WHAT NEEDS TO BE DONE: Only the pictures are to be left out; the listing itself is repeated exactly.

::: EXERCISE DATA

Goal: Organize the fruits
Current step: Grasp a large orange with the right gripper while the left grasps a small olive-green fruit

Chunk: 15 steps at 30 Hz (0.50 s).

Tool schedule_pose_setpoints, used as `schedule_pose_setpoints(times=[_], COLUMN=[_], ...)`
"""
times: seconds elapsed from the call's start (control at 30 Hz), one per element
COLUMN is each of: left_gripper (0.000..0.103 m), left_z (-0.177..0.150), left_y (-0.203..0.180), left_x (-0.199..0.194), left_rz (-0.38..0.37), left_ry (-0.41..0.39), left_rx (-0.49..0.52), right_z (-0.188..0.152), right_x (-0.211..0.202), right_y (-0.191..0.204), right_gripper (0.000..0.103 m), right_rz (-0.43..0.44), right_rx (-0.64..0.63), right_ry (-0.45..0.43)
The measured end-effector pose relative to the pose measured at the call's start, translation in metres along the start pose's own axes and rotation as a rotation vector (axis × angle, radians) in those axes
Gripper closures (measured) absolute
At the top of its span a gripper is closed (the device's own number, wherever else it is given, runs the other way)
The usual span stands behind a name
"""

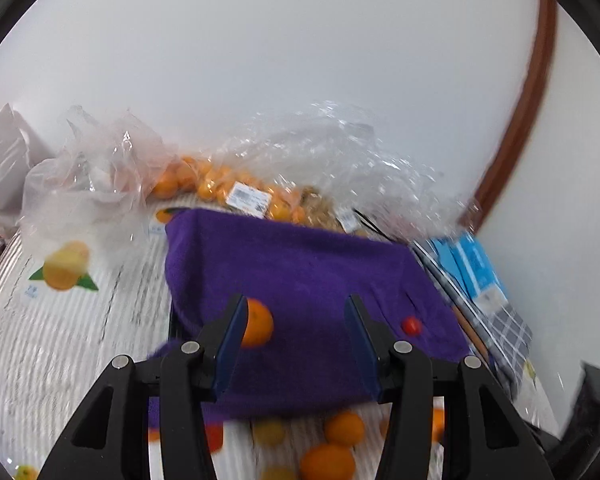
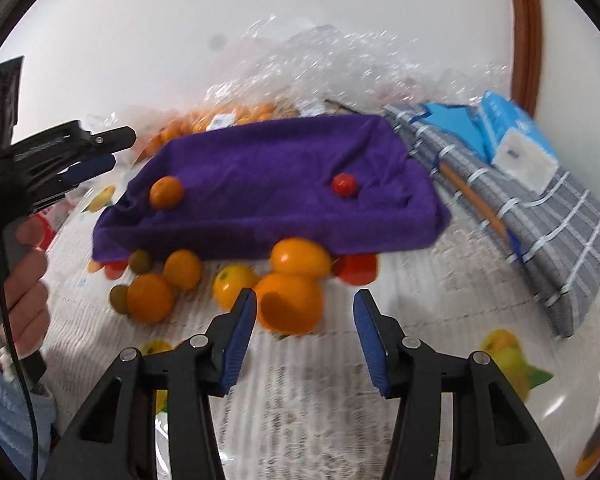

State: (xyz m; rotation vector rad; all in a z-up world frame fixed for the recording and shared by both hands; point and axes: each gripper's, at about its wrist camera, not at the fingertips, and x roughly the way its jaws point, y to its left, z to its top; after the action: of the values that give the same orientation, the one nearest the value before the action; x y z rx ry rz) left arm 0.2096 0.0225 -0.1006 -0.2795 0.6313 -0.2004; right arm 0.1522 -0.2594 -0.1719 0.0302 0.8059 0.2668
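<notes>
A tray draped with a purple cloth (image 2: 268,184) holds a small orange (image 2: 166,193) at its left and a red cherry tomato (image 2: 344,185) at its right. Both also show in the left wrist view: the cloth (image 1: 300,264), the orange (image 1: 257,322), the tomato (image 1: 412,325). Loose fruit lies in front of the tray: a large orange tomato (image 2: 290,303), a second one (image 2: 300,258), a yellow one (image 2: 232,282), several small oranges (image 2: 150,298) and a red tomato (image 2: 358,269). My left gripper (image 1: 296,334) is open above the tray; it also shows in the right wrist view (image 2: 100,152). My right gripper (image 2: 304,330) is open, just short of the large orange tomato.
Clear plastic bags with oranges (image 1: 204,180) lie behind the tray against the white wall. A grey checked cloth (image 2: 540,220) with a blue and white box (image 2: 516,136) lies to the right. The table has a fruit-print cover (image 2: 300,400). A white bag (image 1: 4,168) is far left.
</notes>
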Motion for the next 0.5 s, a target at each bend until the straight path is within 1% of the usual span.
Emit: schedule_pose_setpoints(times=[0.1,0.17,0.2,0.23,0.3,0.33,0.4,0.5], left_gripper=[0.051,0.051,0.051,0.051,0.051,0.051,0.051,0.051], left_z=[-0.021,-0.032,-0.037,-0.042,-0.05,-0.054,-0.06,-0.069], left_y=[0.003,0.01,0.014,0.017,0.021,0.022,0.023,0.022], left_x=[-0.02,-0.027,-0.028,-0.029,-0.027,-0.027,-0.029,-0.029], left_rz=[0.034,0.042,0.042,0.039,0.035,0.038,0.051,0.063], left_ry=[0.011,0.026,0.036,0.055,0.092,0.101,0.107,0.148], left_rx=[0.058,0.06,0.052,0.043,0.039,0.04,0.046,0.056], right_z=[-0.003,-0.004,-0.005,-0.005,-0.006,-0.006,-0.006,-0.009], right_x=[0.011,0.02,0.023,0.027,0.03,0.029,0.028,0.017], right_y=[0.001,-0.002,-0.005,-0.007,-0.008,-0.008,-0.008,-0.008], right_gripper=[0.053,0.053,0.053,0.053,0.059,0.06,0.06,0.06], right_rz=[0.019,0.038,0.061,0.068,0.087,0.098,0.083,0.065], right_rx=[0.015,0.043,0.064,0.076,0.088,0.088,0.08,0.057], right_ry=[0.022,0.036,0.04,0.046,0.05,0.044,0.034,0.015])
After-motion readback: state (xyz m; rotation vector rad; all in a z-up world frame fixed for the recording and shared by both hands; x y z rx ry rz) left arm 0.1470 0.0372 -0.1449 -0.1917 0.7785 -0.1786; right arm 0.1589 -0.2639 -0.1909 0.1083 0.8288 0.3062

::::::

SOLUTION TO THIS EXERCISE:
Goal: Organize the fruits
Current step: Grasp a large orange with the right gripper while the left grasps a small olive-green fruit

Chunk: 15 steps at 30 Hz (0.50 s).

Tool schedule_pose_setpoints, used as `schedule_pose_setpoints(times=[_], COLUMN=[_], ...)`
"""
times: seconds elapsed from the call's start (control at 30 Hz), one per element
COLUMN is each of: left_gripper (0.000..0.103 m), left_z (-0.177..0.150), left_y (-0.203..0.180), left_x (-0.199..0.194), left_rz (-0.38..0.37), left_ry (-0.41..0.39), left_rx (-0.49..0.52), right_z (-0.188..0.152), right_x (-0.211..0.202), right_y (-0.191..0.204), right_gripper (0.000..0.103 m), right_rz (-0.43..0.44), right_rx (-0.64..0.63), right_ry (-0.45..0.43)
The measured end-effector pose relative to the pose measured at the call's start, translation in metres along the start pose's own axes and rotation as a rotation vector (axis × angle, radians) in those axes
Gripper closures (measured) absolute
At the top of its span a gripper is closed (the device's own number, wherever else it is given, runs the other way)
The usual span stands behind a name
"""


State: (xyz m; rotation vector rad; all in a z-up world frame fixed for the recording and shared by both hands; point and axes: each gripper's, at about its wrist camera, not at the fingertips, and x roughly the way its jaws point, y to its left, z to its top; after the action: of the values that give the same orientation, the one nearest the value before the action; x y z rx ry rz) left arm 0.2096 0.0225 -0.1006 -0.2795 0.6313 -0.2004; right arm 0.1522 -0.2594 -0.1719 0.0302 0.8059 0.2668
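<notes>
A tray draped with a purple cloth (image 2: 268,184) holds a small orange (image 2: 166,193) at its left and a red cherry tomato (image 2: 344,185) at its right. Both also show in the left wrist view: the cloth (image 1: 300,264), the orange (image 1: 257,322), the tomato (image 1: 412,325). Loose fruit lies in front of the tray: a large orange tomato (image 2: 290,303), a second one (image 2: 300,258), a yellow one (image 2: 232,282), several small oranges (image 2: 150,298) and a red tomato (image 2: 358,269). My left gripper (image 1: 296,334) is open above the tray; it also shows in the right wrist view (image 2: 100,152). My right gripper (image 2: 304,330) is open, just short of the large orange tomato.
Clear plastic bags with oranges (image 1: 204,180) lie behind the tray against the white wall. A grey checked cloth (image 2: 540,220) with a blue and white box (image 2: 516,136) lies to the right. The table has a fruit-print cover (image 2: 300,400). A white bag (image 1: 4,168) is far left.
</notes>
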Motion for the next 0.5 s, a target at each bend until the straight path is within 1% of the usual span.
Emit: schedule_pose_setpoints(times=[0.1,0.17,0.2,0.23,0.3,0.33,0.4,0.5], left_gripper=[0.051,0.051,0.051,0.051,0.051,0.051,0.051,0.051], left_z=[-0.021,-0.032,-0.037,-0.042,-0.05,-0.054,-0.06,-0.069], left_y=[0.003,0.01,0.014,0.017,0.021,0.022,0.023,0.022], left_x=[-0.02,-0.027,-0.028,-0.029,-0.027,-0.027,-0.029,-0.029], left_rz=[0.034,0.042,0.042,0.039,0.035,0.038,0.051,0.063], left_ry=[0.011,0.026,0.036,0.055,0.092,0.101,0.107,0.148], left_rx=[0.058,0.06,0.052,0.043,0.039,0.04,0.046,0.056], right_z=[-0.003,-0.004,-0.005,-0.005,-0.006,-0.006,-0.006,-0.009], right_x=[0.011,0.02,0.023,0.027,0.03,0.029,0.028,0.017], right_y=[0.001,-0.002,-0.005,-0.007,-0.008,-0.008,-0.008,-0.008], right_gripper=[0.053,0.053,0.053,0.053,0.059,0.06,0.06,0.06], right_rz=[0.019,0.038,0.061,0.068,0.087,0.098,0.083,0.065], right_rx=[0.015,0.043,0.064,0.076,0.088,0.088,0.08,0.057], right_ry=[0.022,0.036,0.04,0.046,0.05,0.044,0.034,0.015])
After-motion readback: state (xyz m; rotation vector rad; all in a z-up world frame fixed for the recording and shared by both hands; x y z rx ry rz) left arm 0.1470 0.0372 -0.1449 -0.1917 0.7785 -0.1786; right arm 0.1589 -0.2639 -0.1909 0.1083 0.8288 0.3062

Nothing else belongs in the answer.